_Records shown_.
================================
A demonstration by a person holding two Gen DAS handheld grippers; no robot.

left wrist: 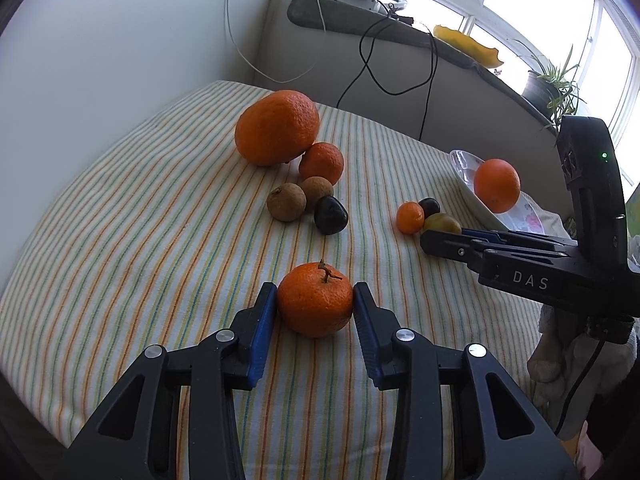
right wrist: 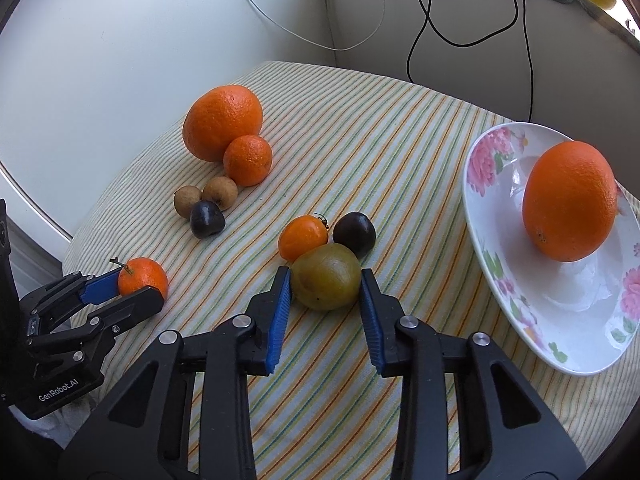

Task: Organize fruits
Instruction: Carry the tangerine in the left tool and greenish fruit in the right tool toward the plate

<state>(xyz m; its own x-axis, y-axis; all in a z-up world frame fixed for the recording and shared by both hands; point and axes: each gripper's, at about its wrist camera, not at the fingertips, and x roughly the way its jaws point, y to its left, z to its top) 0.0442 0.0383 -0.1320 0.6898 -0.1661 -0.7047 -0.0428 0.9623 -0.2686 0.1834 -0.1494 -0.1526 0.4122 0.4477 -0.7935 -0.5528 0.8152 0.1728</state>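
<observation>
**Two grips closing at once: seat both fruits before lifting**

Left wrist view: the left gripper [left wrist: 315, 304] has its blue pads against both flanks of a stemmed mandarin [left wrist: 315, 305] resting on the striped cloth [left wrist: 120, 240]. Squeeze gently and lift straight.

Right wrist view: the right gripper [right wrist: 325, 286] brackets a greenish-yellow fruit [right wrist: 326, 282], pads touching or nearly so. A small orange fruit [right wrist: 303, 237] and a dark fruit [right wrist: 354, 234] crowd it; the floral plate [right wrist: 492, 168] lies to the right, holding one orange [right wrist: 570, 200].
</observation>
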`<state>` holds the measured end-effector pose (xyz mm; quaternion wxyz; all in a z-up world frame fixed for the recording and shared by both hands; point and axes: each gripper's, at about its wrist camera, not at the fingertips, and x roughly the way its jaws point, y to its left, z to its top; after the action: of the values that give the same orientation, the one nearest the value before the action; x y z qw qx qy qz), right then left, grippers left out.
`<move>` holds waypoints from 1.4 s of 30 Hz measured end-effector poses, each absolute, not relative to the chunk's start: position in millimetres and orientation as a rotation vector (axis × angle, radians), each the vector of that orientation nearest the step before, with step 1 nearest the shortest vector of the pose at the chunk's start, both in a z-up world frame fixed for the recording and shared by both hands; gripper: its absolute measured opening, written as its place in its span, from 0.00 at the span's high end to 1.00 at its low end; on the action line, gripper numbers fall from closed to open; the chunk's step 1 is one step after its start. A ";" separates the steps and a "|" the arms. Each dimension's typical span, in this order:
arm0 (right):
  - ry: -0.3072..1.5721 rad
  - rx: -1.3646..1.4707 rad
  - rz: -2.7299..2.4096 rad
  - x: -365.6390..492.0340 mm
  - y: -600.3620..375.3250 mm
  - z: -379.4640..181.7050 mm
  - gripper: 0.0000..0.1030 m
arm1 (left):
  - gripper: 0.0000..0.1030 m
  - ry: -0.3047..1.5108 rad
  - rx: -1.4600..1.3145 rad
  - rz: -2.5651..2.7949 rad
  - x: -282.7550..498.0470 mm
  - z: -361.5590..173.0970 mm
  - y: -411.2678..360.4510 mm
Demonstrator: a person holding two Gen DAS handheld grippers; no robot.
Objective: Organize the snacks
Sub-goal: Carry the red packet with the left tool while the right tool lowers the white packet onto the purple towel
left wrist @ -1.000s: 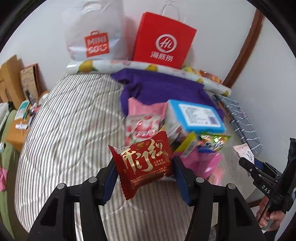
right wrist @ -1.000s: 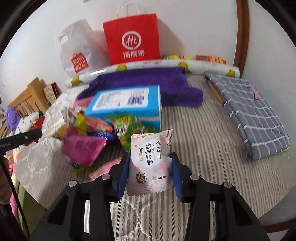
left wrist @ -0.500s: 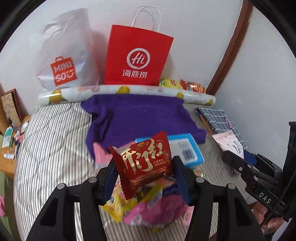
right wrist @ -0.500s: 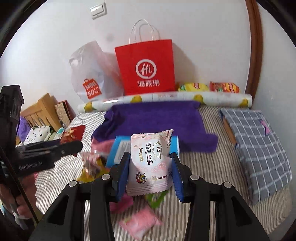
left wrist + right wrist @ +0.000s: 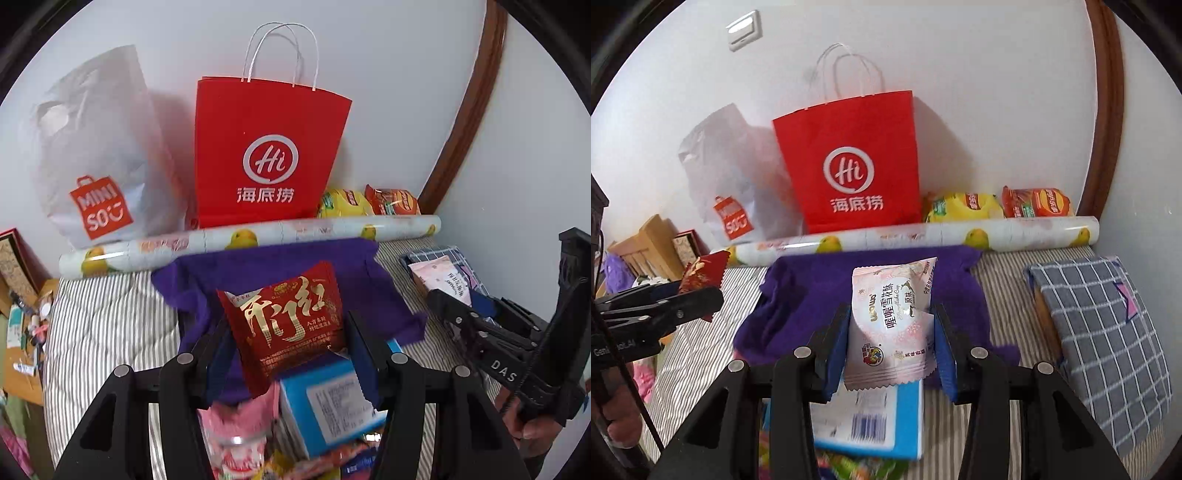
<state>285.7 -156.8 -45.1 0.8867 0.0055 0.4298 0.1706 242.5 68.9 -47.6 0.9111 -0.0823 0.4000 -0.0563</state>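
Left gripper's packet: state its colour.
Red with gold lettering; the packet shows best in the left wrist view.

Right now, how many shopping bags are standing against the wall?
2: a red paper bag in the middle and a white plastic bag just to its left, both behind the patterned roll. None seem hidden.

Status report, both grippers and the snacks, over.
Left gripper shut on red packet. Right gripper shut on pink packet. Red bag ahead, path clear.

purple cloth (image 5: 871,295) – on striped bedding (image 5: 107,317) | checked pillow (image 5: 1108,332) – right | light switch (image 5: 744,31) – wall
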 end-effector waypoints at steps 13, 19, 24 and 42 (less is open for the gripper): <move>0.972 0.007 0.334 374.2 -149.4 -98.7 0.59 | 0.46 0.864 -0.178 -0.096 322.0 -76.1 88.7; 1.009 0.004 0.346 386.6 -150.0 -130.5 0.59 | 0.46 0.929 -0.177 -0.076 346.5 -113.9 101.2; 1.050 0.015 0.353 389.4 -152.9 -152.3 0.59 | 0.46 0.971 -0.174 -0.068 356.7 -130.4 103.8; 1.145 0.071 0.391 397.2 -155.1 -180.7 0.58 | 0.46 1.065 -0.181 -0.061 366.8 -157.9 101.9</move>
<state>397.2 -155.1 -180.7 0.8219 0.0334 0.5381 0.1836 366.8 101.9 -157.9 0.8572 -0.0860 0.5069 -0.0289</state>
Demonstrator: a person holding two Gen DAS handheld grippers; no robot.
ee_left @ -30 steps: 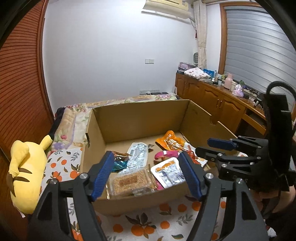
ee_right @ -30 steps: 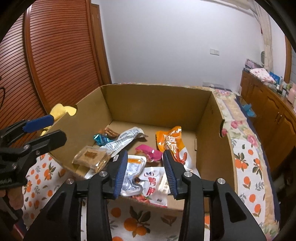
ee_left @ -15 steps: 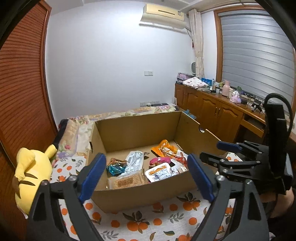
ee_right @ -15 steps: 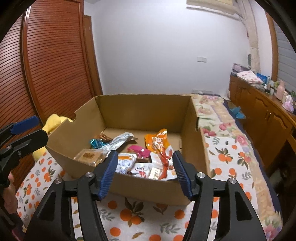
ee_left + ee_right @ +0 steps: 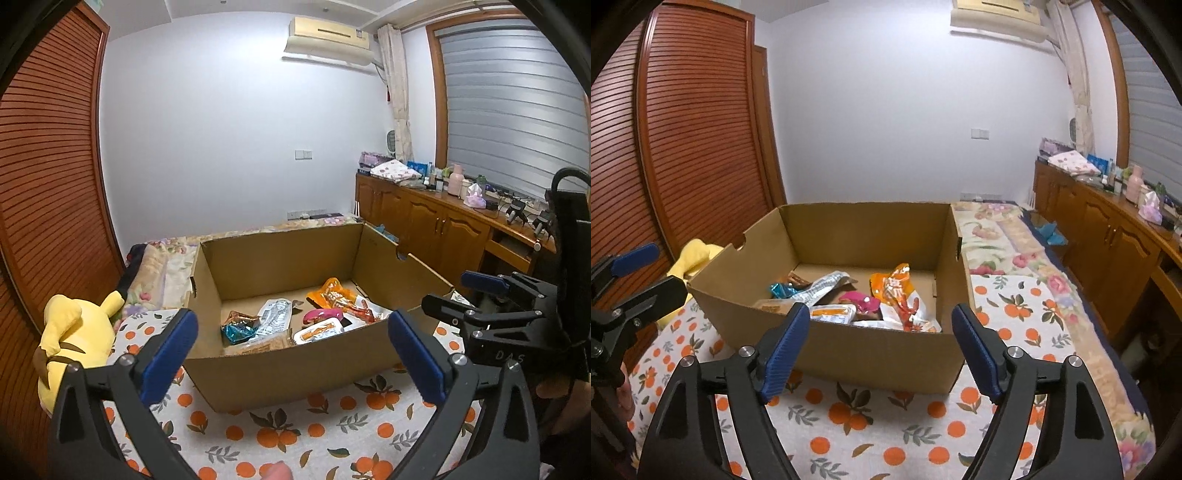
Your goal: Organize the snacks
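Snacks (image 5: 882,299) lie in the box (image 5: 871,354) at 12 o'clock; both tongs (image 5: 291,350) (image 5: 879,347) spread, empty; task seems finished.

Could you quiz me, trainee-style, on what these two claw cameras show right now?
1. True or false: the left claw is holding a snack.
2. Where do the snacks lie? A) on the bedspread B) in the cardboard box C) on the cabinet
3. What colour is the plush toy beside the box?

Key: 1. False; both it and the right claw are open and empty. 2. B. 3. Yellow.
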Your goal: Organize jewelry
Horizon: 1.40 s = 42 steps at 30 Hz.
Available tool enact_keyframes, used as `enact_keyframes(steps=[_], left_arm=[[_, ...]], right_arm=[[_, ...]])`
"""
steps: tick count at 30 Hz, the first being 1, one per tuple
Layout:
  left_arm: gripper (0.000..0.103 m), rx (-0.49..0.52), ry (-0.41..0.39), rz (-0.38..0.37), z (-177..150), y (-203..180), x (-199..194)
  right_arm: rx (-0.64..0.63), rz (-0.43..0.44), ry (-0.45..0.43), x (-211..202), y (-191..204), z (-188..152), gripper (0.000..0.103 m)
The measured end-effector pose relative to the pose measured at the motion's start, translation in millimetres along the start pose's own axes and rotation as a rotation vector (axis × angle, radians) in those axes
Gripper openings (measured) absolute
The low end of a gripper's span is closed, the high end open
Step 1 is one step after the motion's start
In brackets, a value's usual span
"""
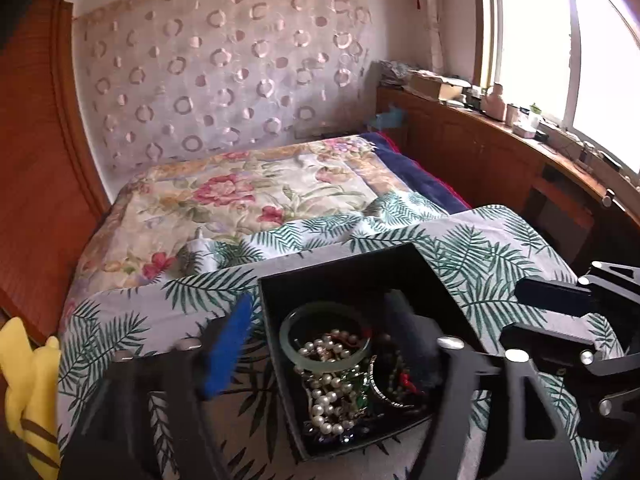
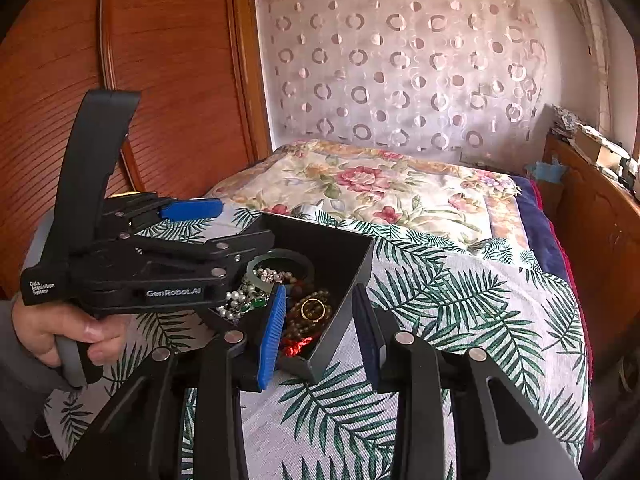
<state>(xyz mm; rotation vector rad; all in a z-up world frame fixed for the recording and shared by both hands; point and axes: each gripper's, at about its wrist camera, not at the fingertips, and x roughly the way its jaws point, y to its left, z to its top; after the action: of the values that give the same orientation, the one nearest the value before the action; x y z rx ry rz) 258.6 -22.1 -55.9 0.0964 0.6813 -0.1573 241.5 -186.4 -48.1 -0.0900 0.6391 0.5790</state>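
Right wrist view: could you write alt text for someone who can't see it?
An open black box of tangled jewelry, with pearls, a green bangle and a gold ring, sits on a leaf-print cloth. The right gripper straddles the box's near corner, open, while a hand holds the left gripper beside it.

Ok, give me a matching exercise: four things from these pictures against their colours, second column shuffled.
Things:
1. bangle
2. box
3. ring
4. cord

Colours:
a. red
b. pale green
c. gold
d. black

Pairs: 1-b, 2-d, 3-c, 4-a
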Motion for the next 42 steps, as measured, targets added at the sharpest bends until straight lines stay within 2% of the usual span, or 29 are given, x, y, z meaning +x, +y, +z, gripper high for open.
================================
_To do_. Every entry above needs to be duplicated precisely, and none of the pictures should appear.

_Solution to this exercise_.
A demonstration by a person holding two Gen DAS handheld grippers; no robot.

left wrist: 
right wrist: 

Task: Organize fruits
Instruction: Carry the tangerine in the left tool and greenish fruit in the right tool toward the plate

<state>(xyz m; its own x-axis, y-axis; all in a z-up world frame fixed for the recording and shared by both hands; point and axes: each gripper's, at about its wrist camera, not at the fingertips, and x roughly the way its jaws point, y to its left, z to its top) 0.0442 0.0383 -0.1320 0.6898 -0.1661 -0.7047 -0.0428 0.9623 -0.2686 0.1834 -0.1494 -0.1526 0.4122 0.4477 -0.7935 -0.5528 0.8152 0.1728</state>
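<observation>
**Two grips closing at once: seat both fruits before lifting**

Left wrist view: the left gripper [left wrist: 315, 304] has its blue pads against both flanks of a stemmed mandarin [left wrist: 315, 305] resting on the striped cloth [left wrist: 120, 240]. Squeeze gently and lift straight.

Right wrist view: the right gripper [right wrist: 325, 286] brackets a greenish-yellow fruit [right wrist: 326, 282], pads touching or nearly so. A small orange fruit [right wrist: 303, 237] and a dark fruit [right wrist: 354, 234] crowd it; the floral plate [right wrist: 492, 168] lies to the right, holding one orange [right wrist: 570, 200].
</observation>
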`<state>` holds the measured end-effector pose (xyz mm; quaternion wxyz; all in a z-up world frame fixed for the recording and shared by both hands; point and axes: each gripper's, at about its wrist camera, not at the fingertips, and x roughly the way its jaws point, y to its left, z to its top; after the action: of the values that give the same orientation, the one nearest the value before the action; x y z qw qx qy qz), right then left, grippers left out.
`<move>` holds waypoints from 1.4 s of 30 Hz measured end-effector poses, each absolute, not relative to the chunk's start: position in millimetres and orientation as a rotation vector (axis × angle, radians), each the vector of that orientation nearest the step before, with step 1 nearest the shortest vector of the pose at the chunk's start, both in a z-up world frame fixed for the recording and shared by both hands; gripper: its absolute measured opening, written as its place in its span, from 0.00 at the span's high end to 1.00 at its low end; on the action line, gripper numbers fall from closed to open; the chunk's step 1 is one step after its start. A ";" separates the steps and a "|" the arms. Each dimension's typical span, in this order:
arm0 (right):
  - ry: -0.3072..1.5721 rad
  - rx: -1.3646..1.4707 rad
  - rz: -2.7299..2.4096 rad
  - x: -365.6390..492.0340 mm
  - y: -600.3620..375.3250 mm
  - z: -379.4640..181.7050 mm
  - gripper: 0.0000..0.1030 m
arm1 (left):
  - gripper: 0.0000..0.1030 m
  - ry: -0.3047..1.5108 rad
  - rx: -1.4600..1.3145 rad
  - rz: -2.5651..2.7949 rad
  - x: -282.7550..498.0470 mm
  - z: -361.5590..173.0970 mm
  - y: -411.2678..360.4510 mm
Demonstrator: a person holding two Gen DAS handheld grippers; no robot.
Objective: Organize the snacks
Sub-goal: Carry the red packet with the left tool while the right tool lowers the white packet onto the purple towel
left wrist @ -1.000s: 
right wrist @ -1.000s: 
left wrist @ -0.500s: 
right wrist @ -0.500s: 
left wrist + right wrist @ +0.000s: 
<state>285.7 -156.8 -45.1 0.8867 0.0055 0.4298 0.1706 242.5 68.9 -47.6 0.9111 -0.0823 0.4000 -0.0563</state>
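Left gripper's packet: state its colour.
Red with gold lettering; the packet shows best in the left wrist view.

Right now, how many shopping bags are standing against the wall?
2: a red paper bag in the middle and a white plastic bag just to its left, both behind the patterned roll. None seem hidden.

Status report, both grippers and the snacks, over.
Left gripper shut on red packet. Right gripper shut on pink packet. Red bag ahead, path clear.

purple cloth (image 5: 871,295) – on striped bedding (image 5: 107,317) | checked pillow (image 5: 1108,332) – right | light switch (image 5: 744,31) – wall
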 end-effector waypoints at steps 13, 19, 24 and 42 (less is open for the gripper): <move>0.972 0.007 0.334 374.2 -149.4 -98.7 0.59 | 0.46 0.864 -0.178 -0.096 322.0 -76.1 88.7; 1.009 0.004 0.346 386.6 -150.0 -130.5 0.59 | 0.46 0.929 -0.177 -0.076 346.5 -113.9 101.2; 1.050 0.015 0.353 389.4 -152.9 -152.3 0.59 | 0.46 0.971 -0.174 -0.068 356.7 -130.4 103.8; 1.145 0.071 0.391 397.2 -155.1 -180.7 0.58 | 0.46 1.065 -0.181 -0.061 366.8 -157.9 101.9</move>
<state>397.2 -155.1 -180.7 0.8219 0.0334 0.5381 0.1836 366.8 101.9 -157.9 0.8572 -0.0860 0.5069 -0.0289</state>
Demonstrator: a person holding two Gen DAS handheld grippers; no robot.
ee_left @ -30 steps: 
ee_right @ -30 steps: 
ee_left @ -15 steps: 
ee_right @ -15 steps: 
ee_left + ee_right @ +0 steps: 
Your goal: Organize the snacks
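Snacks (image 5: 882,299) lie in the box (image 5: 871,354) at 12 o'clock; both tongs (image 5: 291,350) (image 5: 879,347) spread, empty; task seems finished.

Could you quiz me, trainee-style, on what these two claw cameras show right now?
1. True or false: the left claw is holding a snack.
2. Where do the snacks lie? A) on the bedspread B) in the cardboard box C) on the cabinet
3. What colour is the plush toy beside the box?

Key: 1. False; both it and the right claw are open and empty. 2. B. 3. Yellow.
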Your goal: Organize jewelry
Horizon: 1.40 s = 42 steps at 30 Hz.
Available tool enact_keyframes, used as `enact_keyframes(steps=[_], left_arm=[[_, ...]], right_arm=[[_, ...]])`
"""
steps: tick count at 30 Hz, the first being 1, one per tuple
Layout:
  left_arm: gripper (0.000..0.103 m), rx (-0.49..0.52), ry (-0.41..0.39), rz (-0.38..0.37), z (-177..150), y (-203..180), x (-199..194)
  right_arm: rx (-0.64..0.63), rz (-0.43..0.44), ry (-0.45..0.43), x (-211..202), y (-191..204), z (-188..152), gripper (0.000..0.103 m)
The measured end-effector pose relative to the pose measured at the motion's start, translation in millimetres along the start pose's own axes and rotation as a rotation vector (axis × angle, radians) in those axes
Gripper openings (measured) absolute
The low end of a gripper's span is closed, the high end open
Step 1 is one step after the motion's start
In brackets, a value's usual span
"""
<state>(xyz mm; rotation vector rad; all in a z-up world frame fixed for the recording and shared by both hands; point and axes: each gripper's, at about its wrist camera, not at the fingertips, and x roughly the way its jaws point, y to its left, z to its top; after the action: of the values that give the same orientation, the one nearest the value before the action; x y z rx ry rz) 258.6 -22.1 -55.9 0.0964 0.6813 -0.1573 241.5 -186.4 -48.1 -0.0900 0.6391 0.5790</state>
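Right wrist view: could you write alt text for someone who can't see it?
An open black box of tangled jewelry, with pearls, a green bangle and a gold ring, sits on a leaf-print cloth. The right gripper straddles the box's near corner, open, while a hand holds the left gripper beside it.

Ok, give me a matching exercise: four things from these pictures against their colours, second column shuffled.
Things:
1. bangle
2. box
3. ring
4. cord

Colours:
a. red
b. pale green
c. gold
d. black

Pairs: 1-b, 2-d, 3-c, 4-a
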Motion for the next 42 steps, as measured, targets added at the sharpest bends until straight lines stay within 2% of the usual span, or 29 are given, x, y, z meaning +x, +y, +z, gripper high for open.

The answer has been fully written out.